Ian Taylor, board member of crypto industry advocacy group CryptoUK, told Cointelegraph that he understands the central bank’s more cautious approach, at least as it applies to the stablecoin limits:

“The Bank of England has a mandate to protect against financial stability. And that financial stability is connected to the banking system. So insofar as banks take deposits and they issue loans against those deposits […] creates credit, this is an economic benefit to any economy that we have.”

The BOE is rightfully worried that taking deposits out of banks would reduce their ability to lend, affecting financial stability. “So, that’s why they want to baby-step this.”

Rhodes said that the “vast majority” of UK stablecoins will not fall under the regime anyway, at least not as stated in the paper. He noted that Mastercard was only recognized as a systemically important payment system in 2021 and that non-systemic stablecoins will be regulated under the Financial Conduct Authority’s (FCA) ruleset, “which is less restrictive.”

Still work to be done as UK opens up to crypto

Access to central bank liquidity and deposit accounts at the BOE was a welcome update for stablecoin issuers. But crypto industry representatives believe that there is still room for improvement in the central bank’s plan.

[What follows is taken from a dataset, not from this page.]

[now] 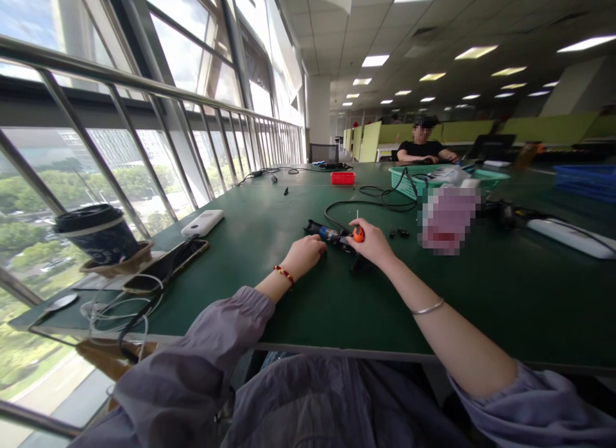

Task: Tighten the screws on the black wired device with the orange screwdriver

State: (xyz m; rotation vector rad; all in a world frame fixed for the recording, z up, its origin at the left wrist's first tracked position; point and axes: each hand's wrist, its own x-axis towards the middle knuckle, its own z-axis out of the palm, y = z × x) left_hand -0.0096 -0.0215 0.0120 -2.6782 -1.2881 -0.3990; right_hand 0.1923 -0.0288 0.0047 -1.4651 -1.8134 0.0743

Regarding the stablecoin caps, “The systemic thresholds remain uncertain,” said Rhodes. He said it would be helpful to have clarification from His Majesty’s Treasury when an issuer has reached sufficient scale to “pose a risk to the UK economy as a whole, before they will recognize the issuer as systemic.”

Taylor also noted the difficulty of enforcing these stablecoin caps. If the government is licensing an issuer, then they’re the ones “responsible for monitoring each individual client or customer, whether wholesale, corporate or retail, as to how many stablecoins they’ve given them.”

The problem is that many people get their stablecoins on secondary markets or a “host of different sources.” People can receive stablecoins as compensation at work or on an exchange or peer-to-peer transaction. “So, the actual operational enforcement of that I question, and we’ve seen no detail in regards to that.”

Overall, “clarity and speed” will make the UK stablecoin ecosystem more competitive, said Arvin Abraham, partner at Goodwin Procter. He told Cointelegraph that regulators need to give issuers “a clean runway and predictable timelines” to navigate the approvals process.

Speed isn’t the government’s strong suit, however.

The British government has been working on crypto regulations since 2017, when it first adopted Anti-Money Laundering and Know Your Customer requirements for crypto-related businesses like exchanges. Now, eight years later, the central bank is still developing its policies based on industry feedback.

The slow pace of progress presents a problem. According to Taylor, “We’ve been consulting on a wider framework to regulate stablecoins for almost five years, and we still haven’t gotten any actual license framework in place, which is problematic for a number of reasons,” he said.

“It doesn’t help businesses that want to launch stablecoins in the UK. They don’t have a clear roadmap of how to do that,” he said, “which in turn forces them to move offshore to jurisdictions where there are other regulatory frameworks already live.”

This is for a number of reasons, Taylor explained, including consecutive changes in government, as well as a lack of “real champions in any of our key stakeholders, be that the current government, be that Treasury, be that the FCA.”

Progress on crypto regulations may be slow in the UK — slower than many in the industry would like — but for Abraham, “The Bank is being pragmatic and fair. The overriding message is that innovation is welcome, but if you want your token to function like money, you need money-grade controls.”